### Task objective
Your answer must hold only the lines below from the line containing "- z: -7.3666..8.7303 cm" through the line containing "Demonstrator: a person", each reproduced exactly.

### Records for this task
■ ■ ■ ■ ■

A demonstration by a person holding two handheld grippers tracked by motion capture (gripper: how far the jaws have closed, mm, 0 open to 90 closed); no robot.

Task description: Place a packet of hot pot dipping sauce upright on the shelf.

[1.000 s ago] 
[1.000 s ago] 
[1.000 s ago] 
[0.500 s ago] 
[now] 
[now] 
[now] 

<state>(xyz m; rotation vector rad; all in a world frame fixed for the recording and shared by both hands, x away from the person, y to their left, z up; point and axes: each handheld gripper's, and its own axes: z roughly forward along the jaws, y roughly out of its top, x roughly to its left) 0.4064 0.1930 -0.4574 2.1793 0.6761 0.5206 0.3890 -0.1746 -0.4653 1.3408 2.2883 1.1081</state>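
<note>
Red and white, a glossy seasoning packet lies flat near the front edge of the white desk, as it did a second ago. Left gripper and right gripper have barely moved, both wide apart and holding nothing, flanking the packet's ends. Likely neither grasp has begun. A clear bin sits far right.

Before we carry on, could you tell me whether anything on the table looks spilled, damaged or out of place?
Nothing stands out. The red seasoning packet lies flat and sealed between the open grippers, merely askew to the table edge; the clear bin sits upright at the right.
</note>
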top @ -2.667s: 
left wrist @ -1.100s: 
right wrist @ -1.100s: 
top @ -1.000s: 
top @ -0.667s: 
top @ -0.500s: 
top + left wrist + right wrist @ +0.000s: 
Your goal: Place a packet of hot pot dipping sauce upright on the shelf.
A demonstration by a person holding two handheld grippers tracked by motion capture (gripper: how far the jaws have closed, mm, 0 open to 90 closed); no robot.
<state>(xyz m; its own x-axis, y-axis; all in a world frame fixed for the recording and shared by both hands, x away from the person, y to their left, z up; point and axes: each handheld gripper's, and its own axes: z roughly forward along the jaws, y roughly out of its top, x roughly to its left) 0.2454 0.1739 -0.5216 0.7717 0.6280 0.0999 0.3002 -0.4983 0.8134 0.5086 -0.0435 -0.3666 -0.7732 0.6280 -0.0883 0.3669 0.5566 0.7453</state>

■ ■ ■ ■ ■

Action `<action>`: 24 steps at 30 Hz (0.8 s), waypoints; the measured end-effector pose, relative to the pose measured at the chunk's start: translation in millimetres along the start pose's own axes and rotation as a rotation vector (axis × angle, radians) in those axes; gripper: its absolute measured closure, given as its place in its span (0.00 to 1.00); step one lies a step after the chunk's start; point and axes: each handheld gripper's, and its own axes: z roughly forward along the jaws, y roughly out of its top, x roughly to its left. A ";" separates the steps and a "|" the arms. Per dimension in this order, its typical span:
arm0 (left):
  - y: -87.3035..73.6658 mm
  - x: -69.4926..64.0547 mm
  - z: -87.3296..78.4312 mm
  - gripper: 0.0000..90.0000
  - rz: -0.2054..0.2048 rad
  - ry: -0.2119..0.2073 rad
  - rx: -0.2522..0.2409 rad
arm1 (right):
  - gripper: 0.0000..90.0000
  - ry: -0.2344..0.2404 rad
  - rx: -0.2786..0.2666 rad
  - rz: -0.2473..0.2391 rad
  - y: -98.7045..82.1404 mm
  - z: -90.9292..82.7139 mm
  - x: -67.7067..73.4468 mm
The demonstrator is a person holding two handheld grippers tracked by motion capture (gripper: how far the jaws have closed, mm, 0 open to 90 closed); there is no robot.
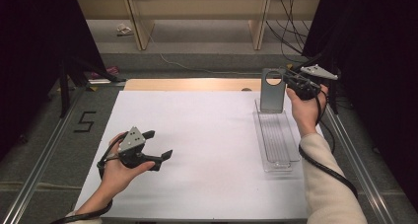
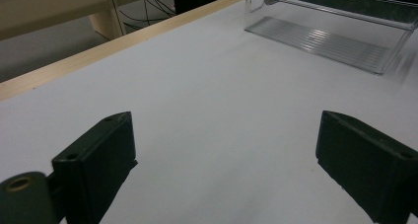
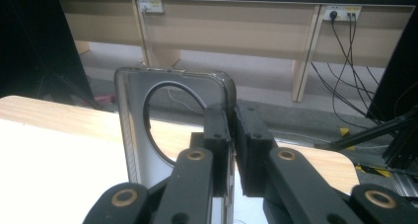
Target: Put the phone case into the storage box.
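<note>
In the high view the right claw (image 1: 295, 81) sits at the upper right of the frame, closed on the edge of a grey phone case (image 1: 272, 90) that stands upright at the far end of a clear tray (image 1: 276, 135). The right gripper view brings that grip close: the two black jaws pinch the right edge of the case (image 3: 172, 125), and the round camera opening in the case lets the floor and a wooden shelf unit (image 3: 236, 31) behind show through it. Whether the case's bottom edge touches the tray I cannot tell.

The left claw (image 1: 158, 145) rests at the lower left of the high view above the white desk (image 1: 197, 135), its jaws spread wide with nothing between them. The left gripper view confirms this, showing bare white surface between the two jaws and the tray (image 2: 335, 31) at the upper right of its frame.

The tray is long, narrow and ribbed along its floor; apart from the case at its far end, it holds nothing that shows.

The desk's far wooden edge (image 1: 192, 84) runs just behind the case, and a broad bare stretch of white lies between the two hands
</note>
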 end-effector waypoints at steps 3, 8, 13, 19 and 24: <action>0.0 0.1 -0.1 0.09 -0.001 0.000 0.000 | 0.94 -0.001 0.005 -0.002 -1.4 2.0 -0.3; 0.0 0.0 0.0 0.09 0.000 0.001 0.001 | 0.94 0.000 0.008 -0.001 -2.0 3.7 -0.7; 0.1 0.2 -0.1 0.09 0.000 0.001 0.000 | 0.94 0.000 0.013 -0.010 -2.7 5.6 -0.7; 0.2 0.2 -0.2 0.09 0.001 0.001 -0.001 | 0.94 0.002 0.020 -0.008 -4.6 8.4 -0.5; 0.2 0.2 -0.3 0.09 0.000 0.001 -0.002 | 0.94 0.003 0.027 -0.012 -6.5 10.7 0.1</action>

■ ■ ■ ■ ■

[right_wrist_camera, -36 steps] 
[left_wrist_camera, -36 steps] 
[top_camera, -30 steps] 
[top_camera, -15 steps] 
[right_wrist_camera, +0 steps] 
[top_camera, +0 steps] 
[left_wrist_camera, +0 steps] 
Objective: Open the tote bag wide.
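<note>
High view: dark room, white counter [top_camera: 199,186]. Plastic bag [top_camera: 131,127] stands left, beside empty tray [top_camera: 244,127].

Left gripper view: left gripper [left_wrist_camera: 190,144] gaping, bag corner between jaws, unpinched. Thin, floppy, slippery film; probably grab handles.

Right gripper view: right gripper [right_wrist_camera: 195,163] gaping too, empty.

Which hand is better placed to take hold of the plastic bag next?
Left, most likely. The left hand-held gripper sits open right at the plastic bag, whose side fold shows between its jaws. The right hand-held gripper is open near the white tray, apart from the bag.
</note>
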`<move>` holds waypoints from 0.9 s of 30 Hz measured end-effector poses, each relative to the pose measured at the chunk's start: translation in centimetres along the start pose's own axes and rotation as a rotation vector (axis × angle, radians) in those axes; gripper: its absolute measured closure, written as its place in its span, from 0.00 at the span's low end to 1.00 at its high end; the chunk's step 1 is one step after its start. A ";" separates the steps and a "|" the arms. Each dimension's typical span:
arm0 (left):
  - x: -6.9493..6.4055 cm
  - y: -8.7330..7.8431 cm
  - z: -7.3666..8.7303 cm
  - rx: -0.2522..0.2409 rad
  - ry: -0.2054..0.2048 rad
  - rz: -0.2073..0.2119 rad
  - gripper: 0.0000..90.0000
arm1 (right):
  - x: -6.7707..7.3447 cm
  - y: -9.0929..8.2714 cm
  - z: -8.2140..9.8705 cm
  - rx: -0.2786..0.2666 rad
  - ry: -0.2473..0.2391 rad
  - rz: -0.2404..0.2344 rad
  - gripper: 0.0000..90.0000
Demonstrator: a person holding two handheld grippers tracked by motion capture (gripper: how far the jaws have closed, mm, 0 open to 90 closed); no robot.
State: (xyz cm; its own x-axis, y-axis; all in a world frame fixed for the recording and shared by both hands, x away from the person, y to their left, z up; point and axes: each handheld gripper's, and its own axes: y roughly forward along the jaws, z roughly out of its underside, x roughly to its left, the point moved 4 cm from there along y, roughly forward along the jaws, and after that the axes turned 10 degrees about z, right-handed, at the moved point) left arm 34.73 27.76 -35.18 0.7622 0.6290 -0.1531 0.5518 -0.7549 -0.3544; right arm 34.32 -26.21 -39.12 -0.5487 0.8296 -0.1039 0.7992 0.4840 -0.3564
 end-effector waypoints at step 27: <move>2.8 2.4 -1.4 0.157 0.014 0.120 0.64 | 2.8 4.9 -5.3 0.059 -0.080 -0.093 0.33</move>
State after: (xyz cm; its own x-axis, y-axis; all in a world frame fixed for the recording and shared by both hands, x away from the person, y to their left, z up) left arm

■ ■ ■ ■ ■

### Task response
  - z: -7.3666..8.7303 cm
  - rx: -0.2522..0.2409 rad
  - ry: -0.2054..0.2048 rad
  - rz: -0.2073..0.2119 rad
  - gripper: 0.0000..90.0000
arm1 (right):
  - x: -6.7707..7.3447 cm
  - y: -9.0929..8.2714 cm
  - z: -8.2140..9.8705 cm
  - rx: -0.2786..0.2666 rad
  - ry: -0.2473..0.2391 rad
  - rz: -0.2404..0.2344 rad
  - gripper: 0.0000..90.0000
Demonstrator: a person holding two handheld grippers tracked by motion capture (gripper: how far the jaws have closed, mm, 0 open to 90 closed); no robot.

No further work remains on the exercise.